(Task requirements): Your answer should be the exact lines of the data below from the one containing "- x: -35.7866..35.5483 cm" through the one containing "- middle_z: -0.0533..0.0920"; please include nothing else.

(Data):
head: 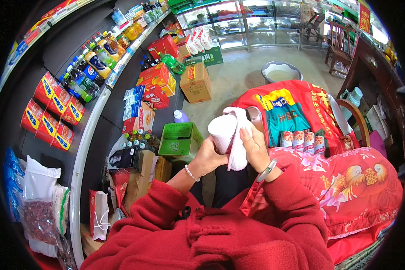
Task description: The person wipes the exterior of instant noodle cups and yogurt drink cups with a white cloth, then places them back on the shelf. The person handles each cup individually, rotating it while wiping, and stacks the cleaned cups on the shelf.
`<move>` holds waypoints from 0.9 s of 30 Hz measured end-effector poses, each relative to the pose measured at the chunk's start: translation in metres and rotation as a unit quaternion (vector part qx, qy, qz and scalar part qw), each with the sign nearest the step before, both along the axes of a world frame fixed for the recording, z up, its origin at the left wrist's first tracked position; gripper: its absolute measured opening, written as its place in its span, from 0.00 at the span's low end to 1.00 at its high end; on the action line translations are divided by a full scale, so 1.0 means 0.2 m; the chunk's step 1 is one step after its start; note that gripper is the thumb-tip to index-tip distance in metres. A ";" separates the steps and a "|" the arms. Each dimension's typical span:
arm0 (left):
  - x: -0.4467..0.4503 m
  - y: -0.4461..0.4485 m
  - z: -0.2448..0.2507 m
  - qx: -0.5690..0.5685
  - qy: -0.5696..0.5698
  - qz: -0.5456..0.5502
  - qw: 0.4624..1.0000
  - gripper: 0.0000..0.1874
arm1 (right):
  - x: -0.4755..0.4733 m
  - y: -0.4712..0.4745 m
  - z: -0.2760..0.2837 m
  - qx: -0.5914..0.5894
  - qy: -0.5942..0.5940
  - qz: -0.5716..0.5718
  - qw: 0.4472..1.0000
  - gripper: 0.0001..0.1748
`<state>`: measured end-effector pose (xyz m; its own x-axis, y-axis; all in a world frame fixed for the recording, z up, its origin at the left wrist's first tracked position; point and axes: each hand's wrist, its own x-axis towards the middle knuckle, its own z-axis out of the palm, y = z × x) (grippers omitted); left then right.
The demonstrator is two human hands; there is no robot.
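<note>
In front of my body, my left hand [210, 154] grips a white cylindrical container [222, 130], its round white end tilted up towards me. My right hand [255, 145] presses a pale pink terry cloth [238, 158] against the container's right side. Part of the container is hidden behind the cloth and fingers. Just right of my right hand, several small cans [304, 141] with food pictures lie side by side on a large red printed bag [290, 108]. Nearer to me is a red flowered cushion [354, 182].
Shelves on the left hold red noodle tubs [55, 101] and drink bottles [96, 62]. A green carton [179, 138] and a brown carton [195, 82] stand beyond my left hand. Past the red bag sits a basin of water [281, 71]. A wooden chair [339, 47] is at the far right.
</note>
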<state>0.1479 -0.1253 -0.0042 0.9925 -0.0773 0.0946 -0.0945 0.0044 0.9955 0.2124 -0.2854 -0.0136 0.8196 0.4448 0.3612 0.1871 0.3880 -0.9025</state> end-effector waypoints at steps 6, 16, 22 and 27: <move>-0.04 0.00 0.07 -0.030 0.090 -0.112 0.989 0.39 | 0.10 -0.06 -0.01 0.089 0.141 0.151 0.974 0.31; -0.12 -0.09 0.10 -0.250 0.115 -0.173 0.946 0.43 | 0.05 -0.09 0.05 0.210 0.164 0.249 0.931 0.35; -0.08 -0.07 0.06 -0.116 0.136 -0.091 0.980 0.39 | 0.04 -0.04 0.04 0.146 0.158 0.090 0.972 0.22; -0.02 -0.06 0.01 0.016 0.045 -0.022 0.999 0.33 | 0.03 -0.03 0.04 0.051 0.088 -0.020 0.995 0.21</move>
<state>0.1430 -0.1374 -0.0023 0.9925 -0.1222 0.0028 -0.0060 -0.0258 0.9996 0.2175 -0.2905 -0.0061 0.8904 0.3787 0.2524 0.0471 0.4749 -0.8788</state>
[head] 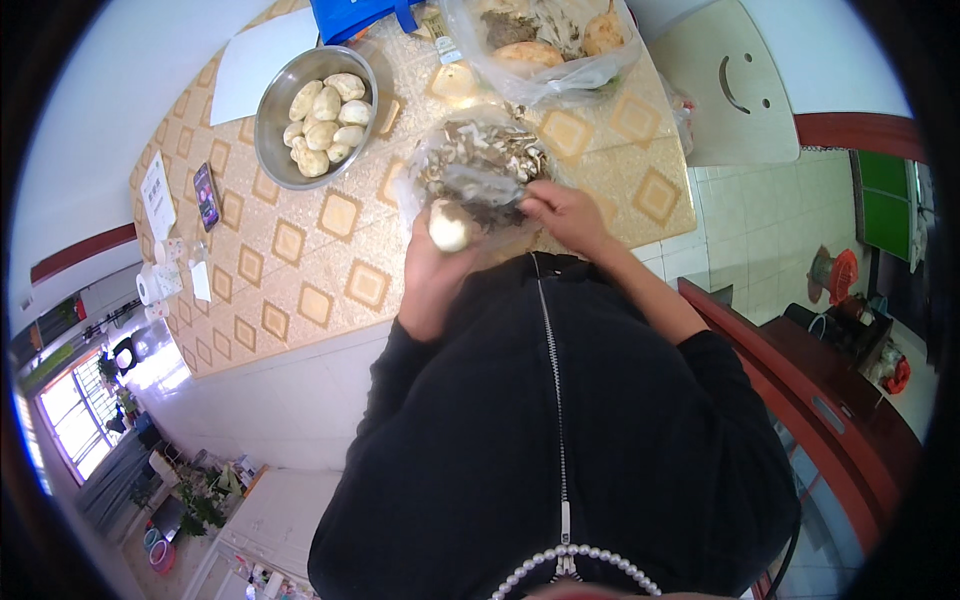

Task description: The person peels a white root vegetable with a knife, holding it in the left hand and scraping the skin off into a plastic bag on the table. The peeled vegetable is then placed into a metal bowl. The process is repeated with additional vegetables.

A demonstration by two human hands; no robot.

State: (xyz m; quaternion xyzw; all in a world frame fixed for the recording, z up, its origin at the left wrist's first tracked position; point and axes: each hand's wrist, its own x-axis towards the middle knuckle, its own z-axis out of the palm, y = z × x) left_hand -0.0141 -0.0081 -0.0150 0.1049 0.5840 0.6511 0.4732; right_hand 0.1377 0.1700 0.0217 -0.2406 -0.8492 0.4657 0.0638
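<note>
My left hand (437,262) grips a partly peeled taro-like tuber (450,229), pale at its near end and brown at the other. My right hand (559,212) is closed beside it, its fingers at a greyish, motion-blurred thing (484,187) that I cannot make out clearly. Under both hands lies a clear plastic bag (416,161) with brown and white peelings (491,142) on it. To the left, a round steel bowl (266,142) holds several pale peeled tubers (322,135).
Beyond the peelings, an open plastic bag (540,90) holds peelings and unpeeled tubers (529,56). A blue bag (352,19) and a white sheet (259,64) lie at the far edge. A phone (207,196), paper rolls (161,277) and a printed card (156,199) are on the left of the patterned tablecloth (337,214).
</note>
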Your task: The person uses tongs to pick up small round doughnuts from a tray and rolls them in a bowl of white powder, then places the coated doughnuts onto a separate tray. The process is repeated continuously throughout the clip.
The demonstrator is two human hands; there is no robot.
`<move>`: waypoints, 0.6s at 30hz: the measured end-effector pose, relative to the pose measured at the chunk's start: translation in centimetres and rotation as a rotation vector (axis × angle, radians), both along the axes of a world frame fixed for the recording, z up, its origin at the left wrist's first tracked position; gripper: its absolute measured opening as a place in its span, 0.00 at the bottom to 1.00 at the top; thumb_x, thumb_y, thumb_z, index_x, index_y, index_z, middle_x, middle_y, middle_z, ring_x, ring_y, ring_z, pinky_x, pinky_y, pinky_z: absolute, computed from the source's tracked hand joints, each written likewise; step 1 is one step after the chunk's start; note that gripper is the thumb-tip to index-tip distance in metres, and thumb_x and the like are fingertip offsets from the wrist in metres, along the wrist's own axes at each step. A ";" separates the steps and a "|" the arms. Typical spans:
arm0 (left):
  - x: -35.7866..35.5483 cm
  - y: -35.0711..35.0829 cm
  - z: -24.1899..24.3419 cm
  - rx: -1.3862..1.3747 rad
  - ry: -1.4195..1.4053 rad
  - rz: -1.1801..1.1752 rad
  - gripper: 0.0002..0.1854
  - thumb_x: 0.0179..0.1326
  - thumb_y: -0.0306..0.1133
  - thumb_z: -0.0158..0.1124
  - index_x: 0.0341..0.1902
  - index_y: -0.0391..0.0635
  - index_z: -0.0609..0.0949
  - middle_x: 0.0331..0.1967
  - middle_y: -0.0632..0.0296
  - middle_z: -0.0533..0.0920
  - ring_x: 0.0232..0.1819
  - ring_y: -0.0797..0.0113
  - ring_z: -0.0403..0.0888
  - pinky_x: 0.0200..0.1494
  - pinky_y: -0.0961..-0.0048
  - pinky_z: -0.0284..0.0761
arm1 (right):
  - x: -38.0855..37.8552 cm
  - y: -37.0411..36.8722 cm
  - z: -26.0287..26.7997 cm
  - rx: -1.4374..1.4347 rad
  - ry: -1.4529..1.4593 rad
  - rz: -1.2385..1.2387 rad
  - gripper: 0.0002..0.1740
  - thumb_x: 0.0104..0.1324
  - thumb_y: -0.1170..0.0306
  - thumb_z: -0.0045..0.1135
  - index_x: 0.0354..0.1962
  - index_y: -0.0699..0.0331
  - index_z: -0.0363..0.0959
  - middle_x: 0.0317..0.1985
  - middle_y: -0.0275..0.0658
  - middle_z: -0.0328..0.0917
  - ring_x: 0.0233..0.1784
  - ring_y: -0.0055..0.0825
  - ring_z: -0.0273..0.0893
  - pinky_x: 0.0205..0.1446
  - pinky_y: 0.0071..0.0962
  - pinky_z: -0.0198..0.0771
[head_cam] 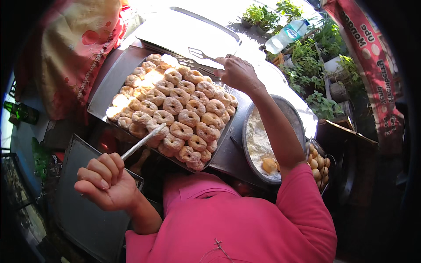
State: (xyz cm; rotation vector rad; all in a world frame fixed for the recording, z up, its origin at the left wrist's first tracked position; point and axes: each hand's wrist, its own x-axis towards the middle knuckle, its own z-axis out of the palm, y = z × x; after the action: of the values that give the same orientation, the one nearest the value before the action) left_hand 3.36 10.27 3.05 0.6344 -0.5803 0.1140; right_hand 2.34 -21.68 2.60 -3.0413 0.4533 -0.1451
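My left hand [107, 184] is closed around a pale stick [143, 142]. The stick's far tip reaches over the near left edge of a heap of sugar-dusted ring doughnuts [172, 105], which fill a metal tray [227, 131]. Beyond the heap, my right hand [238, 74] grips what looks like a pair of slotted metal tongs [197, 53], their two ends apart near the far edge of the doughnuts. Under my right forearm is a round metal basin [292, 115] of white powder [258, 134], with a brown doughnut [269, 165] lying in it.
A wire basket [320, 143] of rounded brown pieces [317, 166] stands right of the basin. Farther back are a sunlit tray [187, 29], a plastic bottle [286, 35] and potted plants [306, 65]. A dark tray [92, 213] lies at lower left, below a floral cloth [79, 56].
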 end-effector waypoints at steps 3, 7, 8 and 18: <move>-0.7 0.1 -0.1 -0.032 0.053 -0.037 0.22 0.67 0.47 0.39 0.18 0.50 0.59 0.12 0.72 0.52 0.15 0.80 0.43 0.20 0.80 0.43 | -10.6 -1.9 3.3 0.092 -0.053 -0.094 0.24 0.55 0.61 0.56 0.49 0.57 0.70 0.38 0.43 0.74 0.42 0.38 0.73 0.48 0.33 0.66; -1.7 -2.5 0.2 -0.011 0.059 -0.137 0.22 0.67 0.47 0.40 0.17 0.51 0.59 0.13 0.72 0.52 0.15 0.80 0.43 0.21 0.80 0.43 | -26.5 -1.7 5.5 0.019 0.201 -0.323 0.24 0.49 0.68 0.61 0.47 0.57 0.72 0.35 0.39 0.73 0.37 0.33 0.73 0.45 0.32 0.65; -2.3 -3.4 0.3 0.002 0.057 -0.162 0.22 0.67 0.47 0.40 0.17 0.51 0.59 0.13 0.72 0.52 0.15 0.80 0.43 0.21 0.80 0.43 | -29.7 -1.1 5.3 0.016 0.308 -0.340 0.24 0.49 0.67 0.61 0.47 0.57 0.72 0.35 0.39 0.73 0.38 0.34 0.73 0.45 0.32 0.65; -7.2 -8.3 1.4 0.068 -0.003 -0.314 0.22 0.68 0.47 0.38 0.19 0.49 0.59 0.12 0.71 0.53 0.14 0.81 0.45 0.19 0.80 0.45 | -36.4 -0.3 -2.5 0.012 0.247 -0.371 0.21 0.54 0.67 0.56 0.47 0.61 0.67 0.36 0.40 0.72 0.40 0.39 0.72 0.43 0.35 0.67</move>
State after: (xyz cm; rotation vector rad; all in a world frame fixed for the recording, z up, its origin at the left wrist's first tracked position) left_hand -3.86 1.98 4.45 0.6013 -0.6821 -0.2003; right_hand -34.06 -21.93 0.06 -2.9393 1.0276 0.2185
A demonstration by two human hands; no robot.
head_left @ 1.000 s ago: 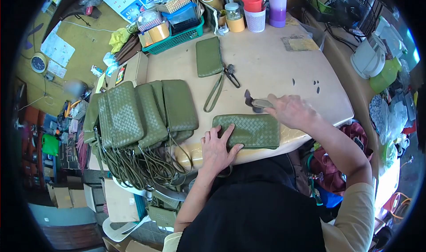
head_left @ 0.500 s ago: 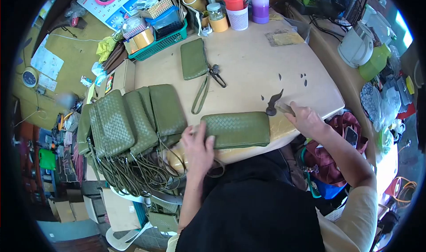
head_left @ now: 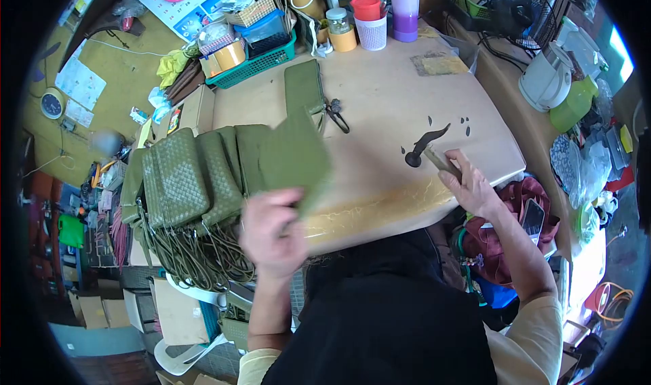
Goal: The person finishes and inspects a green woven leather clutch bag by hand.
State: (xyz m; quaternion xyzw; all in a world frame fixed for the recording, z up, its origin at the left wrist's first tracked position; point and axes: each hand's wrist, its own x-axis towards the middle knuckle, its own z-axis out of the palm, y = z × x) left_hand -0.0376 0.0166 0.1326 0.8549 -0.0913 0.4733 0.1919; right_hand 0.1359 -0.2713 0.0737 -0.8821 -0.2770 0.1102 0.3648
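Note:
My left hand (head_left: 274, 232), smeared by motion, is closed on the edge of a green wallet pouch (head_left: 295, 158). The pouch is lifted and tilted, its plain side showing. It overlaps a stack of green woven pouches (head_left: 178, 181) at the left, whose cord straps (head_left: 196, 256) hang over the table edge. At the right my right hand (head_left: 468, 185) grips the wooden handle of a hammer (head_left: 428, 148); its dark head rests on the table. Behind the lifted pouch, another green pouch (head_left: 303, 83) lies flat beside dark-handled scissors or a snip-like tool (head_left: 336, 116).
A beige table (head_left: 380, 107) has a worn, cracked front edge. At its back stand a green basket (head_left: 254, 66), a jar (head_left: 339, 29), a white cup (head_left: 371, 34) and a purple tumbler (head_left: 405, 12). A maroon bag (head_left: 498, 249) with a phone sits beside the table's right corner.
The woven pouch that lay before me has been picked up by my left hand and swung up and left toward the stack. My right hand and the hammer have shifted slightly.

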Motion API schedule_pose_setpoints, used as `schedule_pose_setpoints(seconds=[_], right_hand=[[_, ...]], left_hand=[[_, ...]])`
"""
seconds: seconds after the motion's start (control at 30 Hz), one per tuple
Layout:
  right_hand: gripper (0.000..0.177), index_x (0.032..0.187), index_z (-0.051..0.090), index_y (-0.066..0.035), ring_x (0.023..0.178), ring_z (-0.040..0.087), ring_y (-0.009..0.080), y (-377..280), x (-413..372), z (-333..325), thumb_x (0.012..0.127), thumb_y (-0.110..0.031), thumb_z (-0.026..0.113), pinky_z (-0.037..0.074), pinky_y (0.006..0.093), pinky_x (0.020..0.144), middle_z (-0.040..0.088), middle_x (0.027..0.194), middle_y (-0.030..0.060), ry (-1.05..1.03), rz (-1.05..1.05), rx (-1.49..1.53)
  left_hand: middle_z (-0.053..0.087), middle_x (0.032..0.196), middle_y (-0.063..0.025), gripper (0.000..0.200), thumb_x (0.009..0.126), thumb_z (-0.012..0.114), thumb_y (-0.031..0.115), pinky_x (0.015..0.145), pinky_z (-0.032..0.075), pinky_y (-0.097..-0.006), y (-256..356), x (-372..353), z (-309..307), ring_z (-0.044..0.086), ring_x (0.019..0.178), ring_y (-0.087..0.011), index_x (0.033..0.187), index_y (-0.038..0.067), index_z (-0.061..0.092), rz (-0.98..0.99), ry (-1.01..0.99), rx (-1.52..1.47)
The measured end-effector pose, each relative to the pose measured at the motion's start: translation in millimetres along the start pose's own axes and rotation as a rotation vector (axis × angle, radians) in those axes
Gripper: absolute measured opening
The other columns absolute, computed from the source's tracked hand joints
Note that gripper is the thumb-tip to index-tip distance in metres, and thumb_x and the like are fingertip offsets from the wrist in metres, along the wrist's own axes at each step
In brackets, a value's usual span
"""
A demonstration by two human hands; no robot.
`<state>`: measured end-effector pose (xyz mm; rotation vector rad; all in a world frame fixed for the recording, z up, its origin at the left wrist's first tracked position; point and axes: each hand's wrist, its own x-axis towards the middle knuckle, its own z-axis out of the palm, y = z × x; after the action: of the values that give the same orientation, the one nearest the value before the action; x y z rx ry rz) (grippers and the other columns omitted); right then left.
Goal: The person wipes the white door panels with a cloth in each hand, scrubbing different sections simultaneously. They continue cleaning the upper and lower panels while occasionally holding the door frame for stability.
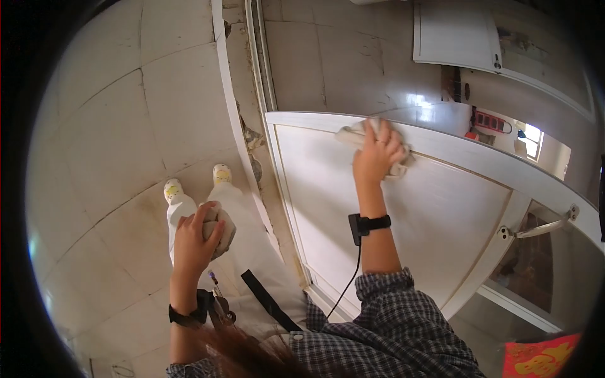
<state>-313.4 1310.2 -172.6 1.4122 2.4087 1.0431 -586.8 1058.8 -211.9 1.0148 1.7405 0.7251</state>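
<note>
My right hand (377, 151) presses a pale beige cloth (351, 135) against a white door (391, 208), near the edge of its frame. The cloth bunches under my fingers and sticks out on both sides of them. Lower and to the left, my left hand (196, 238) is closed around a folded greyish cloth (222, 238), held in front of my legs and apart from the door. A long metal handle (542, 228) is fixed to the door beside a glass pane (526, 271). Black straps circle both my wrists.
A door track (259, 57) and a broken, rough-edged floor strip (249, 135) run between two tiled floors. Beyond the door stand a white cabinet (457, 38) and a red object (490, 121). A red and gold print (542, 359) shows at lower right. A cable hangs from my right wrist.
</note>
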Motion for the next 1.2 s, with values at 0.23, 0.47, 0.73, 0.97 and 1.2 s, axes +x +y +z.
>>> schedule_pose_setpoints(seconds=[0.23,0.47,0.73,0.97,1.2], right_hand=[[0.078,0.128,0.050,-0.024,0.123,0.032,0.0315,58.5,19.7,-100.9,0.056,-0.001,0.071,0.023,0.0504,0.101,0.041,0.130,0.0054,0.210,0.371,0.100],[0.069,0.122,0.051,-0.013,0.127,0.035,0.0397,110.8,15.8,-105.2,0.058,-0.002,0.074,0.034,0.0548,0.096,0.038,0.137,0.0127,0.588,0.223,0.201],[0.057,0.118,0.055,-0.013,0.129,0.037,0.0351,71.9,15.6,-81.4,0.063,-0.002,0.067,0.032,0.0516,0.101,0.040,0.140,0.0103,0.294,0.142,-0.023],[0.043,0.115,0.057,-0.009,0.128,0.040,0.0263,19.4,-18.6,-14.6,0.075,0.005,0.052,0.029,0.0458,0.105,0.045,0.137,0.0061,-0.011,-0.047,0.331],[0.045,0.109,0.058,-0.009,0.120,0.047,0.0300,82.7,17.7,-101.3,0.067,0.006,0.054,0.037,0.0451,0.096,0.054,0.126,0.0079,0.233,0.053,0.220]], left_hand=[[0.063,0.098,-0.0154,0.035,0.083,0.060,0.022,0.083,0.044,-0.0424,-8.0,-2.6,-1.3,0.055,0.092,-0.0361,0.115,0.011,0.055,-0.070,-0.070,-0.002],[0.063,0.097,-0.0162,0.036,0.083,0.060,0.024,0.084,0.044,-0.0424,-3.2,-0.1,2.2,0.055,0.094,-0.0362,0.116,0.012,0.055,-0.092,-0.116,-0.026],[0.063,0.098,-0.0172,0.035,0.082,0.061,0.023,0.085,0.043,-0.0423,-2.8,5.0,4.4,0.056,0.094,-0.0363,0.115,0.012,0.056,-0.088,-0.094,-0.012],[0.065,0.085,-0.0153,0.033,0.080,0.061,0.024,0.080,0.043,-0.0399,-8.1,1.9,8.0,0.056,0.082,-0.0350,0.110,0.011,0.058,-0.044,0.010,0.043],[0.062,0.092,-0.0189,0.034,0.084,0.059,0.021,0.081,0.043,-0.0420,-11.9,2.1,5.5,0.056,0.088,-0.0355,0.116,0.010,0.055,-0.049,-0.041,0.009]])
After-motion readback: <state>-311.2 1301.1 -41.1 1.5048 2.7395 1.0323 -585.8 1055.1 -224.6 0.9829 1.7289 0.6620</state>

(Response):
  - x: -35.7866..35.5483 cm
  - y: -35.0711..35.0829 cm
  - z: -24.1899..24.3419 cm
  - rx: -1.3862..1.3747 rad
  - ry: -1.4195..1.4053 rad
  - rz: -1.1801..1.1752 rad
  - gripper: 0.0002..0.1854
  - thumb_x: 0.0179..0.1326
  - thumb_y: -0.0306..0.1133
  - thumb_z: -0.0158..0.1124
  - index_x: 0.0341..0.1902
  - index_y: -0.0391..0.0635
  - index_z: -0.0609..0.0949
  - middle_x: 0.0331..0.1967
  - middle_y: -0.0632..0.0296
  - middle_z: -0.0533..0.0920

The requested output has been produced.